Adding to Opdivo’s bad news, Merck said earlier this month that the FDA had accepted its filing for a Keytruda-plus-chemo combo in first-line NSCLC. Coupled with the Opdivo-plus-Yervoy setback, that filing gives Keytruda a 9- to 16-month lead in the first-line NSCLC combo race,” Leerink Partners analysts said in a Monday note.
Of course, NSCLC isn’t the only cancer type that Opdivo and its fellow PD-1/PD-L1 checkpoint inhibitors are targeting. Both Opdivo and Keytruda won their first FDA approvals in melanoma, and Opdivo now has an Opdivo-plus-Yervoy approval in that disease as well. The two meds are approved to treat certain head-and-neck cancer patients now, and they’re working toward approvals in bladder cancer.
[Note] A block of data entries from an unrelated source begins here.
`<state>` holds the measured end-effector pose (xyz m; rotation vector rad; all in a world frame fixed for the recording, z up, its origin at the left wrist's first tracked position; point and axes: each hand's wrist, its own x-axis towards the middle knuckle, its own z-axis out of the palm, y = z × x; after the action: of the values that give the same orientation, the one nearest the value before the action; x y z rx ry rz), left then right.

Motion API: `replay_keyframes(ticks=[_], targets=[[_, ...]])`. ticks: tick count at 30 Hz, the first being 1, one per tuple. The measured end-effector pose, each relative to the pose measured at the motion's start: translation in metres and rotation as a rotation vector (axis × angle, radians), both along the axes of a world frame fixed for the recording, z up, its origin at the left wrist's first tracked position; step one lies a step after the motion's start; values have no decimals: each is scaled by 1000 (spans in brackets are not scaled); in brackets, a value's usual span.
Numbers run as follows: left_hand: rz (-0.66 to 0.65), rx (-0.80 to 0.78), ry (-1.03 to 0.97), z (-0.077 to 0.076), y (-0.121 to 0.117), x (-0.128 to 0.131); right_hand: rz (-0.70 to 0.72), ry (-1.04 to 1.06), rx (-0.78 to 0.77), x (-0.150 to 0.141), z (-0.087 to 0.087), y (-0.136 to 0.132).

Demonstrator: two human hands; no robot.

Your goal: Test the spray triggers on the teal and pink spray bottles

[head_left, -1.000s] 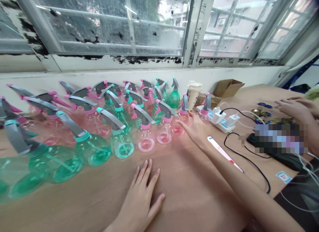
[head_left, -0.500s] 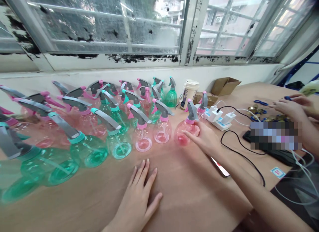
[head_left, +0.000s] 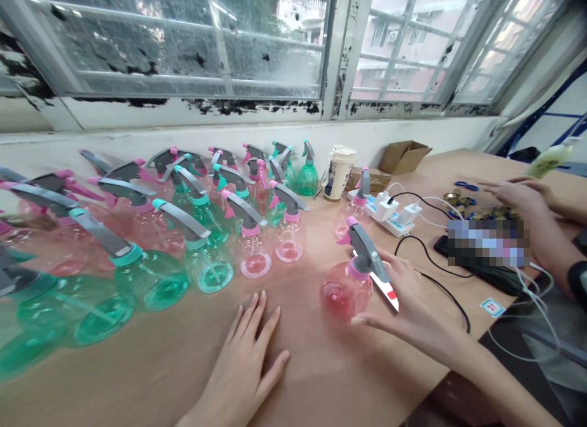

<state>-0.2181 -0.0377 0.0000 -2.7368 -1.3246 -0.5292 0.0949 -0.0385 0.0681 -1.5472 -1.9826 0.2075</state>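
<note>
My right hand is around the right side of a pink spray bottle, its thumb at the lower side and its fingers partly hidden behind. The bottle has a grey trigger head with a pink nozzle and collar, and tilts slightly. My left hand lies flat on the brown tabletop, fingers spread, holding nothing. Ahead of it stand a clear pink-collared bottle and a green spray bottle. A phone lies partly hidden behind the pink bottle and my right hand.
Several more green and pink spray bottles fill the left side up to the wall. A paper cup, an open cardboard box and a power strip with cables stand behind. Another person's hands are near blue-handled scissors at right.
My right hand has brought the pink spray bottle nearer to me, away from the other pink bottle by the power strip. My left hand stays flat on the table. The view has shifted slightly right.
</note>
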Motion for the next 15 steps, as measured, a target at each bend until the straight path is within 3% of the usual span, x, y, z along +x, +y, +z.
replay_keyframes(ticks=[7, 11, 15], targets=[[7, -19, 12, 1, 0, 0, 80, 355, -94, -17, 24, 21], [4, -25, 25, 4, -1, 0, 28, 556, -71, -31, 21, 36], [8, -14, 33, 4, -2, 1, -30, 589, 18, -43, 15, 44]])
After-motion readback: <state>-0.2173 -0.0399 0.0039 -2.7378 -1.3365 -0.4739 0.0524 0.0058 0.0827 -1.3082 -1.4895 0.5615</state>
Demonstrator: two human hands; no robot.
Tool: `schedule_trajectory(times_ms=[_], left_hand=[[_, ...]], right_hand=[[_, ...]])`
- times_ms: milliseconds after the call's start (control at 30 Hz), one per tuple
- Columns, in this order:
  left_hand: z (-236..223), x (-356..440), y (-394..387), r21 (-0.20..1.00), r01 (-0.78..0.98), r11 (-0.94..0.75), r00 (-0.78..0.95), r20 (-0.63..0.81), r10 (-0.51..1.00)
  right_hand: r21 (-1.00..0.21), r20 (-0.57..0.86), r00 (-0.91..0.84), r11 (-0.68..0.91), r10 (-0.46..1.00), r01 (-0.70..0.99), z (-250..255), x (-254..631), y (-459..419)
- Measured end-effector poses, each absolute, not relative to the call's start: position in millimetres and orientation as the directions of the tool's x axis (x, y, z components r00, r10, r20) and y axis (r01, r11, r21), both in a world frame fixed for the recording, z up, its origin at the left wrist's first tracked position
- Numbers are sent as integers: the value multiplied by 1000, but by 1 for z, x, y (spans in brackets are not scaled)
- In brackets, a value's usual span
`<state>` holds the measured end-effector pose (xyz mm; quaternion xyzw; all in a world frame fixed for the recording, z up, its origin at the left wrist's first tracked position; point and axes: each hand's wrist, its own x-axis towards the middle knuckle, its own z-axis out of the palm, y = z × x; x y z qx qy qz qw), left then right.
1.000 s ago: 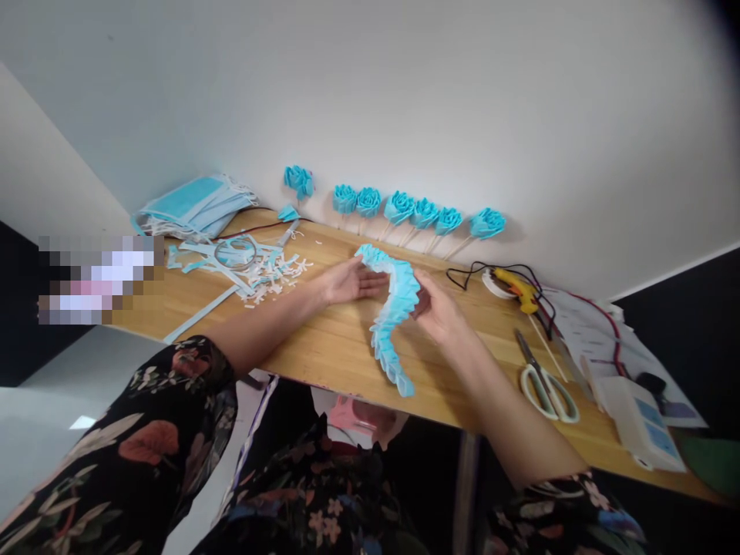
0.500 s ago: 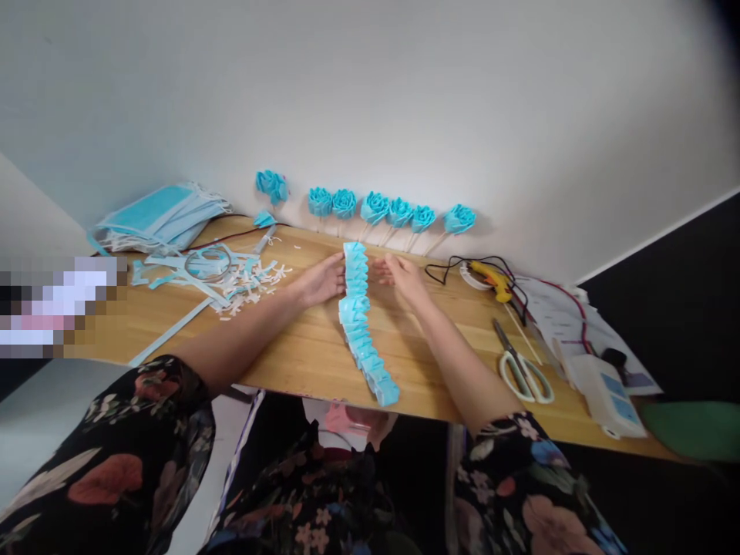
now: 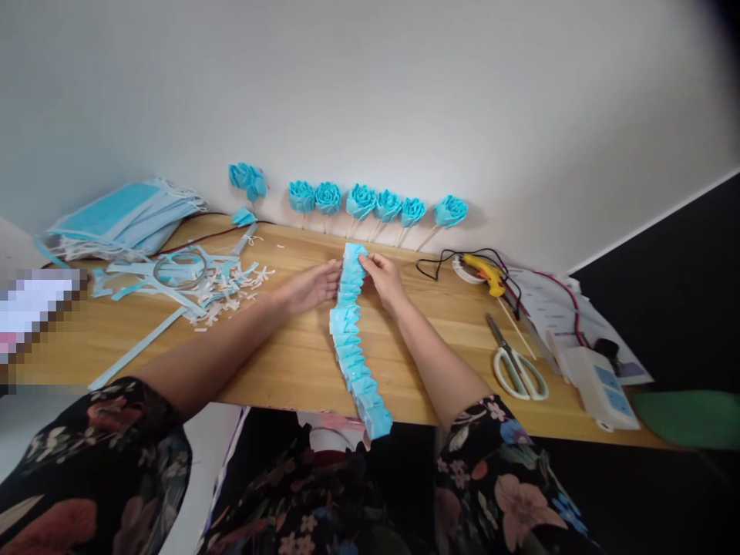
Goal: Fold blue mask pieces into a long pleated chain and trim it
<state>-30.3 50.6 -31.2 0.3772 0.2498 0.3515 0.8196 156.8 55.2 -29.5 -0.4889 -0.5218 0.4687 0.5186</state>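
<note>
A long pleated strip of light-blue mask fabric [image 3: 348,347] runs toward me, its near end past the table's front edge. My right hand [image 3: 384,279] pinches its far end from the right, with the thumb and fingers at the pleats. At the left edge of the same end, my left hand [image 3: 315,287] holds the strip; its fingertips are partly hidden behind the fabric. Beyond both hands, several blue fabric roses [image 3: 361,202] on thin sticks lean against the wall.
A pile of face masks [image 3: 121,216] lies back left, before it a tape roll [image 3: 180,268] among cut scraps [image 3: 223,297]. At right are a yellow glue gun [image 3: 484,271], scissors [image 3: 519,374], paper sheets [image 3: 549,308] and a white plastic box [image 3: 604,393]. A blurred-out screen lies far left.
The strip has gone from a curved, twisted shape to nearly straight, its near end moving toward me. My right hand let go of it, then took its far end. The view has shifted right.
</note>
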Motion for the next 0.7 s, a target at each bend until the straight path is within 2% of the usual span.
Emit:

The meds are under study in several cancers in multiple permutations of combination therapies, in partnership with a range of biotechs and cancer vaccine companies.
Meanwhile, Roche’s Tecentriq has its own bladder cancer approval, and it’s challenging Keytruda and Opdivo in lung cancer, thanks to an approval in October. AstraZeneca is looking for an approval on its PD-1 competitor durvalumab later this year.